## RECORDS SHOWN
******************************

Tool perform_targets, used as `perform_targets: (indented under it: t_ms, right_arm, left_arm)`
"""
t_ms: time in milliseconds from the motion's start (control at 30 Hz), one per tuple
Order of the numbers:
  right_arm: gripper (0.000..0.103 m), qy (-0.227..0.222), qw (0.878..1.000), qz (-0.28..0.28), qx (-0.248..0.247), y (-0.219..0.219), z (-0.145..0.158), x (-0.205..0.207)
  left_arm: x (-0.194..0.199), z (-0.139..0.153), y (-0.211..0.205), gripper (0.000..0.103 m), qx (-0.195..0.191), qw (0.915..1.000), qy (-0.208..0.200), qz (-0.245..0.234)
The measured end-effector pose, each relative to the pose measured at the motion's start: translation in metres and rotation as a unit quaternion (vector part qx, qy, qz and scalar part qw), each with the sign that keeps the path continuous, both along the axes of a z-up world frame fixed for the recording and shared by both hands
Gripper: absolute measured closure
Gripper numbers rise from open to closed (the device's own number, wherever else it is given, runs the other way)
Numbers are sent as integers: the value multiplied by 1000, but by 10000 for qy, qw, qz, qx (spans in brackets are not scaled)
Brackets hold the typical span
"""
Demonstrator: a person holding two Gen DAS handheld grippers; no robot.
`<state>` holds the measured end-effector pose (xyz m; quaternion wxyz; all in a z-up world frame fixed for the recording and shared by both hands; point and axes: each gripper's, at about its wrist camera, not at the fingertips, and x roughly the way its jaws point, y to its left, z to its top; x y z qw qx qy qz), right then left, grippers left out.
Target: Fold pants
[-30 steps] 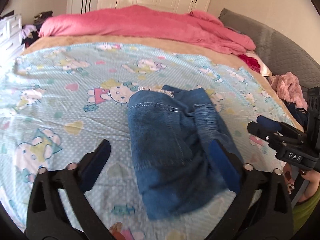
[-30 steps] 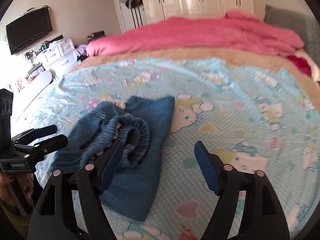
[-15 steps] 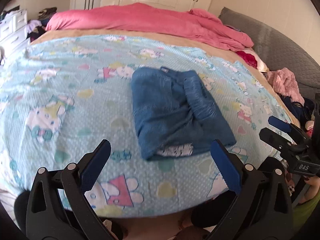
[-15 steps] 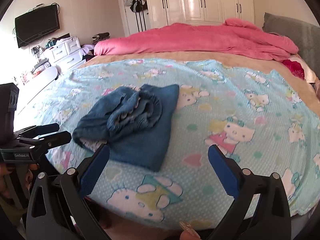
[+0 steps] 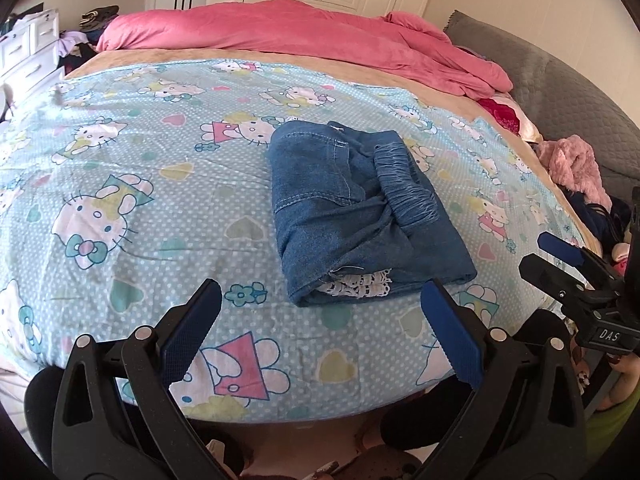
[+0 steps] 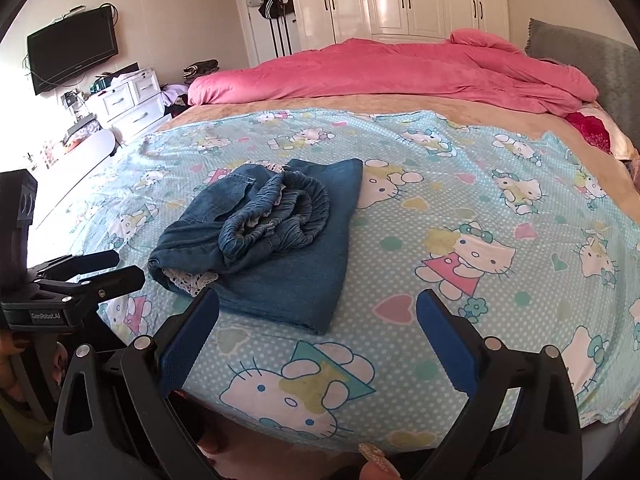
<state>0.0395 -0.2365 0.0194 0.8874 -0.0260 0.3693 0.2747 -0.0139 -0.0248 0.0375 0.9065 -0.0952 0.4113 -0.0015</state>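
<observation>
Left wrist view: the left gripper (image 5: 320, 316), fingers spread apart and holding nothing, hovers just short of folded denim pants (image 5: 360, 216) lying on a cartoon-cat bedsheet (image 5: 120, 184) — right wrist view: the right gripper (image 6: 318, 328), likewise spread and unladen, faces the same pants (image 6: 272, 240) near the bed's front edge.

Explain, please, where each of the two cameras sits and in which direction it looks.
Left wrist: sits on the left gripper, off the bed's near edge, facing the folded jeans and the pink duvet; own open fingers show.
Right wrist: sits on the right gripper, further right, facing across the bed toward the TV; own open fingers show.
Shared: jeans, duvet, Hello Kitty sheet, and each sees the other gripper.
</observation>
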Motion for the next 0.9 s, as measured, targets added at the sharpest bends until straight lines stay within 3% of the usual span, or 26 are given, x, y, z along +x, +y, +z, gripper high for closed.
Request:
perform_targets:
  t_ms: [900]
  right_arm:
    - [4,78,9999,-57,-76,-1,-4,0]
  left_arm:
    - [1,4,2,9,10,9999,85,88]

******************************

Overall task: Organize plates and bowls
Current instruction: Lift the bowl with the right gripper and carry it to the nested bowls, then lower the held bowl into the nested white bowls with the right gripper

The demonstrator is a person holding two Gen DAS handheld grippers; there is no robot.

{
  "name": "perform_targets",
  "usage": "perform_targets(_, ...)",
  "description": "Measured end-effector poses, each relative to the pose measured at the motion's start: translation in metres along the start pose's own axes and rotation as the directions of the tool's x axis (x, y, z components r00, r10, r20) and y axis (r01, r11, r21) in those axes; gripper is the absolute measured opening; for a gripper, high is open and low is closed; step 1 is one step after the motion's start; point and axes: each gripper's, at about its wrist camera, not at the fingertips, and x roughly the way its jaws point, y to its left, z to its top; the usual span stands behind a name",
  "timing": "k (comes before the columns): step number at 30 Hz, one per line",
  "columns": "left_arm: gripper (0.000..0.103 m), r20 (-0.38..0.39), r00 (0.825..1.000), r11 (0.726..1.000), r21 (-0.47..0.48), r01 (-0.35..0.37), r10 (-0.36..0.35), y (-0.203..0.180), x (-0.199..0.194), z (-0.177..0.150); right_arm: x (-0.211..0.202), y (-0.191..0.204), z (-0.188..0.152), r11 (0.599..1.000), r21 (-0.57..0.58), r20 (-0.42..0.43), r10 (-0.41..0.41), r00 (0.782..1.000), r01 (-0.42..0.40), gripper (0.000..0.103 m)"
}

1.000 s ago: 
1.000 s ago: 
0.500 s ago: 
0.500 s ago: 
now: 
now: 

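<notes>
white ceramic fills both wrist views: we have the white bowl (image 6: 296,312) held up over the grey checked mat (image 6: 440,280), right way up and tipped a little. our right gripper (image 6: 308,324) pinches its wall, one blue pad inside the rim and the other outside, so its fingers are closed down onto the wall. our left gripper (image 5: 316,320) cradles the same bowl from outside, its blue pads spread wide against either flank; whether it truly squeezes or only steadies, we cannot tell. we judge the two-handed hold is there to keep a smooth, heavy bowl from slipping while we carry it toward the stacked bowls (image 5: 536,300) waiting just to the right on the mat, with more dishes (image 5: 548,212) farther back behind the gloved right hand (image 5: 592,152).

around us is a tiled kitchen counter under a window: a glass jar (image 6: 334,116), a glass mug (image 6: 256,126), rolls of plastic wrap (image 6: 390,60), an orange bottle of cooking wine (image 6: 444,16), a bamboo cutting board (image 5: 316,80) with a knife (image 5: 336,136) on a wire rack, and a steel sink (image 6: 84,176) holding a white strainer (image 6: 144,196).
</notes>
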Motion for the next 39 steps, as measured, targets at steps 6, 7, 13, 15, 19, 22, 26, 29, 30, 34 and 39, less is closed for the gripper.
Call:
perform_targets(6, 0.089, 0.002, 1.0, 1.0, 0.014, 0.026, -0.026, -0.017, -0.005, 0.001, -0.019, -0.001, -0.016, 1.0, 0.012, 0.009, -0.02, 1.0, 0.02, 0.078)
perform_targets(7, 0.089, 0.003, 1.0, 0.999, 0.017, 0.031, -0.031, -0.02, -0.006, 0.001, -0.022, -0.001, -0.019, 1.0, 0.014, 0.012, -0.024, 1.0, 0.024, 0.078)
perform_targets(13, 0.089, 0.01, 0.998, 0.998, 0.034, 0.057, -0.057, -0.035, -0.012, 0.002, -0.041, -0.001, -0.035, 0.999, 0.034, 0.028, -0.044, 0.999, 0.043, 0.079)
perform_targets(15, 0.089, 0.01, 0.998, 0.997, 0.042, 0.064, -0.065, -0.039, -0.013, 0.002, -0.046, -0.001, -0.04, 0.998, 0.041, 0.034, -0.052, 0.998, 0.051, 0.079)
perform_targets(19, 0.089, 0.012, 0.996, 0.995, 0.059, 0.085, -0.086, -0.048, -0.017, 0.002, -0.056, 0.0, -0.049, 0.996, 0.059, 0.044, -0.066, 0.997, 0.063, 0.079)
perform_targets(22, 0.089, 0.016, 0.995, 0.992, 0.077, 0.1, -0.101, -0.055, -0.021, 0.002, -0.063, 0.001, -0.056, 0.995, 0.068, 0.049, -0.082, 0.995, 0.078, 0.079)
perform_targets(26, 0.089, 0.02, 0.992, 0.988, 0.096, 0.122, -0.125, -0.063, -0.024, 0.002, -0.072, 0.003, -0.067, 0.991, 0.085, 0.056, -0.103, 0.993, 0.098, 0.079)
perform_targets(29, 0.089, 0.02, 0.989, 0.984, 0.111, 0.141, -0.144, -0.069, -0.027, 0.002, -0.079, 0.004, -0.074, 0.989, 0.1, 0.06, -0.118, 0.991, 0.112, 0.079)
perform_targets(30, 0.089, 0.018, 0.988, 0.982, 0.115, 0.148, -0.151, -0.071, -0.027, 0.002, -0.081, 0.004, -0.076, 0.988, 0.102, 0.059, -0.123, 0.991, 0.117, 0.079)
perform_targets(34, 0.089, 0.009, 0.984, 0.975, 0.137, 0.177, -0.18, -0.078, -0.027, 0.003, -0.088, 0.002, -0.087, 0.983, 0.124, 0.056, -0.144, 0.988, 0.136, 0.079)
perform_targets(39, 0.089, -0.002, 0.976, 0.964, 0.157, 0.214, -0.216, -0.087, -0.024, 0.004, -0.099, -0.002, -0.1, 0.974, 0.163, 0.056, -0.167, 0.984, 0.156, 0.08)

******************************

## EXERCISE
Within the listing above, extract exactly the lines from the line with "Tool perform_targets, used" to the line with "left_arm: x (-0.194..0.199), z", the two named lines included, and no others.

## EXERCISE SOLUTION
Tool perform_targets, used as `perform_targets: (indented under it: t_ms, right_arm, left_arm)`
"""
t_ms: time in milliseconds from the motion's start (control at 30 Hz), one per tuple
Order of the numbers:
  right_arm: gripper (0.000..0.103 m), qy (-0.227..0.222), qw (0.878..1.000), qz (-0.28..0.28), qx (-0.248..0.247), y (-0.219..0.219), z (-0.145..0.158), x (-0.205..0.207)
  left_arm: x (-0.194..0.199), z (-0.139..0.153), y (-0.211..0.205), gripper (0.000..0.103 m), qx (-0.195..0.191), qw (0.915..1.000), qy (-0.208..0.200), qz (-0.245..0.234)

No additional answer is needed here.